"It's not your fault." I didn't want Hannah to feel apologetic for something she couldn't control.

"I should have known better than to leave you alone with her," Hannah said. Her lips were pursed tightly.

"It's okay, you wouldn't have predicted it. I know I wouldn't."

"She's just so strange. I want to trust her, but I find it hard to," Hannah explained. "She plays too many games."

Hannah looked so sad and conflicted. I didn't know what to say. I wasn't the best at comforting someone. I wasn't sure how to. A part of me wanted to hug her, but I couldn't do it. It was too personal for me. Maybe someday, I could. I took a deep breath and I slowly reached out and held her hand. I've never held someone's hand before and I felt awkward doing it. I wasn't even sure how long I should be holding it. I need some kind of rule book on human interactions.

Hannah looked at me in shock, before a small smile graced her lips. Her hand felt soft and warm against my own. Other than my own awkwardness, it didn't feel bad.

"I...uhh...I don't know how long hand holding should last, so you might have to tell me."

Hannah chuckled softly. "I'll let you know."

I didn't realize how close we were until she laid her head on my shoulder. Somehow it didn't feel strange to me. It felt natural.

"Thanks," I said. "Oh, I remembered. I have to pay you back for lunch."

Hannah's eyebrow arched in confusion. "No, you don't. It's my treat."

"No, no, no. That's not how it works."

"And why is that?" Hannah lifted her head from my shoulder and tilted it to the side.

"Because...it goes against the rules." The explanation sounded strange once I said it out loud.

"And whose rules are they?" Hannah was still holding my hand and it made me wonder if hand holding was supposed to be this long.

"It's just because it's the rules." Maybe my childhood messed me up, but that was the rules. You were supposed to pay for the meal. It was about pride and generosity or maybe it's because it felt unbalanced like you were in debt if you allowed someone else to pay for the meal. This sounded so wrong now that I thought about it, but it was a type of mindset that I grew up with and it would be hard to change.

"If you feel that bad about it, why don't you take me out to dinner tomorrow," Hannah suggested.

"Oh...okay." That was a plausible replacement.

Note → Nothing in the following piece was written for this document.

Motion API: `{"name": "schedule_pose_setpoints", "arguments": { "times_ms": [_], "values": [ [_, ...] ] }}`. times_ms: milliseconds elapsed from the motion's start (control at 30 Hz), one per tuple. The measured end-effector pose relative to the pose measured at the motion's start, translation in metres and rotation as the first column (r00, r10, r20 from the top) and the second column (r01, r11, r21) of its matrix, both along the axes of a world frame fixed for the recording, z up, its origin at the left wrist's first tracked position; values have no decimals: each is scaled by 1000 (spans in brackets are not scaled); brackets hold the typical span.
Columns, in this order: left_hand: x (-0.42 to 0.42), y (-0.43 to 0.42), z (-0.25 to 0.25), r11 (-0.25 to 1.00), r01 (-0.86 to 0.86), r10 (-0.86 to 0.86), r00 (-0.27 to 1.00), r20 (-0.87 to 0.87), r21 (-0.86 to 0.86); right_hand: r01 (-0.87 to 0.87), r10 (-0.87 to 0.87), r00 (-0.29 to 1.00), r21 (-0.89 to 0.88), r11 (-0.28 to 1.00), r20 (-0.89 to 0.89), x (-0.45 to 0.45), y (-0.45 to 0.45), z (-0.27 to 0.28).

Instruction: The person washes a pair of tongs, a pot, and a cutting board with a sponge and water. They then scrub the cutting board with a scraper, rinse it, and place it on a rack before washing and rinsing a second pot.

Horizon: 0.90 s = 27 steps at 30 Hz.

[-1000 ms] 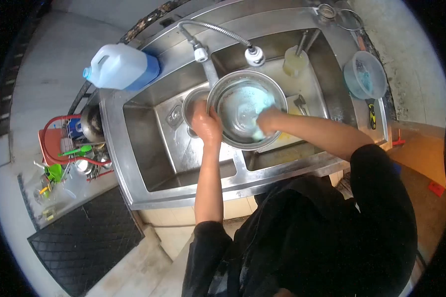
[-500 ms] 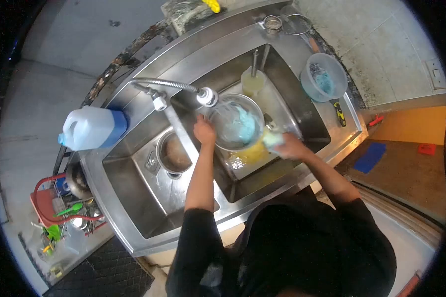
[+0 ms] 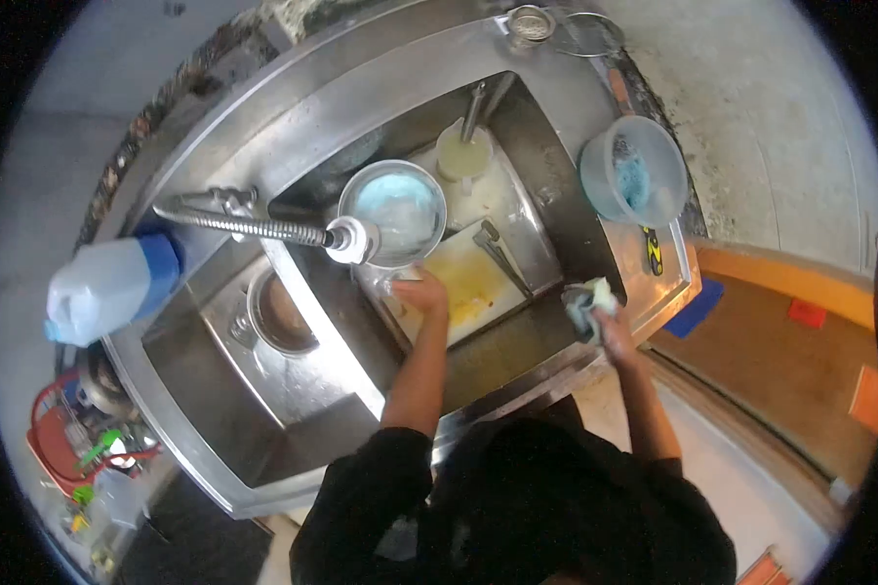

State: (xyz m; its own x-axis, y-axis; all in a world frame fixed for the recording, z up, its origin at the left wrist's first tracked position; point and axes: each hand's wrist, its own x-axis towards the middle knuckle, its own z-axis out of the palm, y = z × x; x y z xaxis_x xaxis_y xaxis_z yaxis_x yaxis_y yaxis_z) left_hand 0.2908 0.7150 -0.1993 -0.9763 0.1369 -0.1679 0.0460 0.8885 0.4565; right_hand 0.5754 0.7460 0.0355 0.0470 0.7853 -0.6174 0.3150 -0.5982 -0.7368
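A metal pot [image 3: 395, 210] with pale blue suds stands in the right sink basin, below the white spray head [image 3: 353, 240]. Just under its near rim is my left hand [image 3: 422, 294], fingers apart, holding nothing visible. My right hand [image 3: 613, 330] grips a pale, wet cloth [image 3: 588, 304] over the basin's right front edge. A tray [image 3: 478, 304] with yellow liquid lies in the same basin, with metal utensils [image 3: 502, 258] across it. Behind them stands a jug [image 3: 463, 153] of cloudy liquid. Another pot [image 3: 283, 312] sits in the left basin.
On the right counter are a clear tub [image 3: 634, 171] with blue scourers, a yellow-black handle [image 3: 652, 252] and strainers [image 3: 531, 25]. A jug of blue liquid [image 3: 112, 290] stands at the left edge. A dish rack [image 3: 59, 448] is at the lower left.
The soapy pot went from my left hand's grip to standing deeper in the basin. My left hand let go of it. My right hand moved out of the pot to the right with the cloth.
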Motion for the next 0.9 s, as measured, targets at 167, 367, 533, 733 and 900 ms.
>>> {"name": "schedule_pose_setpoints", "arguments": {
  "times_ms": [167, 367, 533, 733, 900],
  "values": [
    [166, 12, -75, 882, 470, -290, 506, 812, 22, -85, 92, 995, -135, 987, 42, -5, -18, 26],
    [172, 67, -31, 959, 250, -86, 708, 701, -135, -315, 349, 851, -152, 937, 392, 43, -2, 68],
    [196, 70, -73, 963, 214, -50, 742, 668, -166, -304, 318, 937, -110, 946, 145, 47, 30, 64],
    [156, 19, -17, 715, 624, -684, 718, 129, 316, -844, 713, 505, 105, 527, 486, -26, 78, -11],
    [114, 2, 118, 616, 690, -759, 649, 52, 381, -945, 606, 268, 326, 15, 749, -101, 101, -48]
  ]
}}
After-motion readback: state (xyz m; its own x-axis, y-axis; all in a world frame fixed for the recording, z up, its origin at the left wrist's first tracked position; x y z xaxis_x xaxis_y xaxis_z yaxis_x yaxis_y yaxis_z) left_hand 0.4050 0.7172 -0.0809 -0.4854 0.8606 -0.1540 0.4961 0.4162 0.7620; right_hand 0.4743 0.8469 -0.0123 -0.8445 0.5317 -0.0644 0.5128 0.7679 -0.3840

"Good, it's a date then." Hannah grinned as she gently squeezed my hand before releasing it.

"Yes, date." I slowly got up from the sofa. "I need to get some sleep because of the long day I had. Have a good night." I quickly ran to my room and closed the door behind me before she could say another word.What did she mean by date? Do friends go on dates? Why couldn't I be normal? I just wish I had the ability to understand people. I need to ask Jane.

****************
I knew I was going to be grumpy. I had a rough time sleeping because all I could think about was the date with Hannah. Could I call it a date? She called it a date. Jane was coming to the apartment to help me. I was so thankful for her. Luckily by the time I got up, Hannah was out of the apartment. She had a note on the fridge that she would be at fitting and wouldn't be back until 4 p.m. I grabbed a bottle of water out of the fridge when I heard a knock at the door. I placed my water on top of the island and went to open the door. Jane grinning at me and in her hands were two drinks in a carrier.